Transpose 2 rows with 40 comma delimited values into 40 rows with 2 columns

GoalSetter40s · PostSep 01, 2017#12017-09-01T06:59+00:00

I have a two line CSV file that was output from a form. The first line is a comma delimited header row containing 40 field labels and the second line is the corresponding comma delimited 40 value data record row. I want to transpose this into 40 rows with 2 columns. I need to do this on a regular basis, so if possible I'd like to run a macro or a script. What's the best way to do this?

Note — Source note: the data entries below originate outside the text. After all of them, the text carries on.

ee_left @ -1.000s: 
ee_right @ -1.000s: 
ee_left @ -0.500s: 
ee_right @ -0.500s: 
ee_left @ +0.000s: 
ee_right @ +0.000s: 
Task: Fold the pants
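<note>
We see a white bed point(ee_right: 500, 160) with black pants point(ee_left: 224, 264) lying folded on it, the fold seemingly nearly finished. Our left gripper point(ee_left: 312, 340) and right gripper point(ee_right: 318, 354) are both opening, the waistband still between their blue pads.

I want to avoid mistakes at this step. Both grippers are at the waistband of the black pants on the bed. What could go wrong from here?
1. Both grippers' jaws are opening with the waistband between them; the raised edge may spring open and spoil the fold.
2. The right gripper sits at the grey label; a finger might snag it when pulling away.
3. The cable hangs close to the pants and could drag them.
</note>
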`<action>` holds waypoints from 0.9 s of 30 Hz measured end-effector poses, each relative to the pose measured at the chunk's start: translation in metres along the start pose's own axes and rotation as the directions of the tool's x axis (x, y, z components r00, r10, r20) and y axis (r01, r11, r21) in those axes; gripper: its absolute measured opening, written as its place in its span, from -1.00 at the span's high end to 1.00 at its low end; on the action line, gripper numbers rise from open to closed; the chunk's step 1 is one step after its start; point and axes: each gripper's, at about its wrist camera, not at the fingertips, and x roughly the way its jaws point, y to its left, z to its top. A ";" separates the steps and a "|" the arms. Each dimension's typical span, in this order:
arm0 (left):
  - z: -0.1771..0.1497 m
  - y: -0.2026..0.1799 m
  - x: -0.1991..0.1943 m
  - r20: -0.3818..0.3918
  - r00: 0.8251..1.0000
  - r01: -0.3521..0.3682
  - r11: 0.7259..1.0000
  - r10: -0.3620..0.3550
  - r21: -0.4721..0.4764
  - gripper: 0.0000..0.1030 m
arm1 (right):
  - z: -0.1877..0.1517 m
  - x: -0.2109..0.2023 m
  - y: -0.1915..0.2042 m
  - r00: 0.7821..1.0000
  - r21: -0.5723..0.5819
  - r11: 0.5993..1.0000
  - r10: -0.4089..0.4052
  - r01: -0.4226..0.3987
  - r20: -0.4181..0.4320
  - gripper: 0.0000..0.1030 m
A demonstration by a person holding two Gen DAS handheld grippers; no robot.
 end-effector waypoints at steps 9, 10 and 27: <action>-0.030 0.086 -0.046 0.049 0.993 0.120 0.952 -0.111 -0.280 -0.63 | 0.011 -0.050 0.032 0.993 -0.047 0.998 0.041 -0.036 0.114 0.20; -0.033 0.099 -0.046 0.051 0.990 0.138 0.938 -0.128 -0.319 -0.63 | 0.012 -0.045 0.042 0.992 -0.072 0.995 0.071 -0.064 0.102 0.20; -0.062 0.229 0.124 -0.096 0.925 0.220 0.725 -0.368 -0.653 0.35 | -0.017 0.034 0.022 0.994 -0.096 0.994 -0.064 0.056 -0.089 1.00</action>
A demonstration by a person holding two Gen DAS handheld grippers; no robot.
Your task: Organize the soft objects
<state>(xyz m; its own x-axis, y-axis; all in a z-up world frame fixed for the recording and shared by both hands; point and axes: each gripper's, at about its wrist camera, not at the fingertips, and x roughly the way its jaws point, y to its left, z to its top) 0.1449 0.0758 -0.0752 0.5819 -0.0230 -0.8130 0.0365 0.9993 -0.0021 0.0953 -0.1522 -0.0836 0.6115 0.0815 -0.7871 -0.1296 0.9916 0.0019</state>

Mofi · PostSep 01, 2017#22017-09-01T08:20+00:00

Here is a very quick written script for this task without comments, without error checking and without parsing the CSV data right in case of comma or newline characters within a double quoted value.

Code: Select all

if (UltraEdit.document.length > 0)  // Is any file opened?
{
   // Define environment for this script.
   UltraEdit.insertMode();
   if (typeof(UltraEdit.columnModeOff) == "function") UltraEdit.columnModeOff();
   else if (typeof(UltraEdit.activeDocument.columnModeOff) == "function") UltraEdit.activeDocument.columnModeOff();

   UltraEdit.activeDocument.selectAll();
   if (UltraEdit.activeDocument.isSel())  // Is the file not empty?
   {
      var sLineTerm;
      if (UltraEdit.activeDocument.lineTerminator < 1) sLineTerm = "\r\n";
      else if (UltraEdit.activeDocument.lineTerminator == 1) sLineTerm = "\n";
      else sLineTerm = "\r";

      var asLines = UltraEdit.activeDocument.selection.split(sLineTerm);
      if (asLines[asLines.length-1] == "") asLines.pop();

      var asData = new Array(asLines.length);
      for (var nLine = 0; nLine < asLines.length; nLine++)
      {
         var asValues = asLines[nLine].split(',');
         asData[nLine] = asValues;
      }

      var sData = "";
      for (var nRow = 0; nRow < asData[0].length; nRow++)
      {
         sData += asData[0][nRow];
         for (var nLine = 1; nLine < asLines.length; nLine++)
         {
            sData += ',' + asData[nLine][nRow];
         }
         sData += sLineTerm;
      }

      UltraEdit.activeDocument.write(sData);
   }
}

Example input data:

Code: Select all

Label1,Label2,Label3,Label4,Label5
Data1,Data2,Data3,Data4,Data5
DataA,DataB,DataC,DataD,DataE

Example output data:

Code: Select all

Label1,Data1,DataA
Label2,Data2,DataB
Label3,Data3,DataC
Label4,Data4,DataD
Label5,Data5,DataE

It handles all variations of data columns and data rows as long as the file is not too large as it can be seen on the input/output example.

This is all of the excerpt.